◆ **EXERCISE AIM**
The answer is to be an exact copy of the lines below running from the line with "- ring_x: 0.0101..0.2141" down to the line with "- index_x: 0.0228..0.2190", both ends included, and nothing more.

++++ INFORMATION SUPPLIED

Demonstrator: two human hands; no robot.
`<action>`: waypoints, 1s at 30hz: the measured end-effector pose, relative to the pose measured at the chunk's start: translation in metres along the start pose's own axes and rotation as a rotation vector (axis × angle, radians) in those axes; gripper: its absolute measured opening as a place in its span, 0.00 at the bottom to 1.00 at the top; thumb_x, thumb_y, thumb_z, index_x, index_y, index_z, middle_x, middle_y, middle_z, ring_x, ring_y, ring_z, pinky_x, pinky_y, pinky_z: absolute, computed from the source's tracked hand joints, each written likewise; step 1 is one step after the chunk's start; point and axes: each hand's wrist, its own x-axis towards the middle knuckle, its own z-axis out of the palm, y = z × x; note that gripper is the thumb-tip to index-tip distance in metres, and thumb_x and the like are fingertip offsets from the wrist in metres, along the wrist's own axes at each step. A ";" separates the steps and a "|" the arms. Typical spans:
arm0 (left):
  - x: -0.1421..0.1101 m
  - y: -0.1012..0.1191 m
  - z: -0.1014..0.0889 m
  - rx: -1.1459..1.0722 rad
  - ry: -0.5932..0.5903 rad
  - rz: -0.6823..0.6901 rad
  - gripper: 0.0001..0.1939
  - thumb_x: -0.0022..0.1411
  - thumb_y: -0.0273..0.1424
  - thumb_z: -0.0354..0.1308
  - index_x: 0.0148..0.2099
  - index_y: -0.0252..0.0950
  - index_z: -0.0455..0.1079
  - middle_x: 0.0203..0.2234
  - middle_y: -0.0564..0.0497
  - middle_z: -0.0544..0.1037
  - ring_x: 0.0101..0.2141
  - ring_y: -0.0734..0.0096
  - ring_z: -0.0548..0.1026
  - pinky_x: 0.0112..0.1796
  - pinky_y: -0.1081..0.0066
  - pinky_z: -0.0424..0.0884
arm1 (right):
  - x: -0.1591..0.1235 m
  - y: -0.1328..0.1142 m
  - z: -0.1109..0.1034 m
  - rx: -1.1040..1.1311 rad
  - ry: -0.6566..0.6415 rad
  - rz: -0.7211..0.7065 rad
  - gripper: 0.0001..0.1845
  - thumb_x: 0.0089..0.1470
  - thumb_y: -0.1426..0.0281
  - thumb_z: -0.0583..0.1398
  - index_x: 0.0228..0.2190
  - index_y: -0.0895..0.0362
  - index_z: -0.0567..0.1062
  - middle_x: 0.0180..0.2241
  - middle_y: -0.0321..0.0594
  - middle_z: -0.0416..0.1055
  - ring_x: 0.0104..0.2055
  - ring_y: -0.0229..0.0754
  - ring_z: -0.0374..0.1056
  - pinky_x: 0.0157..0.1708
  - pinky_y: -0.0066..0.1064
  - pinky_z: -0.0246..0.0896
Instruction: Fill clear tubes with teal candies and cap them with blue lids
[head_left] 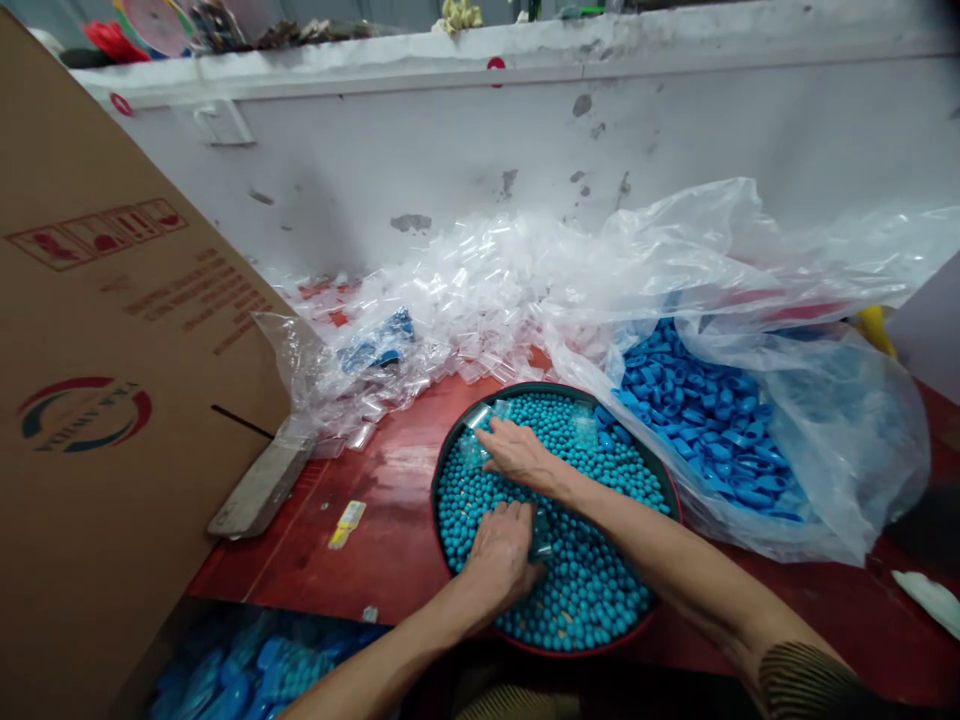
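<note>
A round dark tray on the red table is full of small turquoise balls. My left hand rests knuckles-up among the balls at the tray's near left, fingers curled beside a small clear plastic piece. My right hand reaches across to the tray's far left, its fingers stretched toward a small clear bag at the rim. More clear bags lie on the balls further back.
A heap of small clear bags lies behind the tray. A large plastic bag of blue caps sits to the right. A big cardboard box stands on the left, a white wall behind. Blue parts lie below the table edge.
</note>
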 end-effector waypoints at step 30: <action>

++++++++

◆ **SOLUTION TO THIS PROBLEM**
  - ring_x: 0.0101..0.2141
  - ring_y: -0.0734..0.0096
  - ring_z: -0.0548..0.1026
  - pinky_x: 0.0112..0.1796
  - pinky_y: -0.1081..0.0066
  - pinky_z: -0.0424..0.0884
arm1 (right):
  - x: -0.1591..0.1235 m
  - y: -0.1328..0.1142 m
  - z: -0.1109..0.1034 m
  - rx: -1.1040..1.1311 rad
  - ry: -0.6566..0.6415 rad
  - rz: -0.7211..0.7065 rad
  - gripper: 0.0001..0.1845
  - thumb_x: 0.0089..0.1470
  - thumb_y: -0.1426..0.0281
  - thumb_z: -0.0583..0.1398
  - index_x: 0.0228..0.2190

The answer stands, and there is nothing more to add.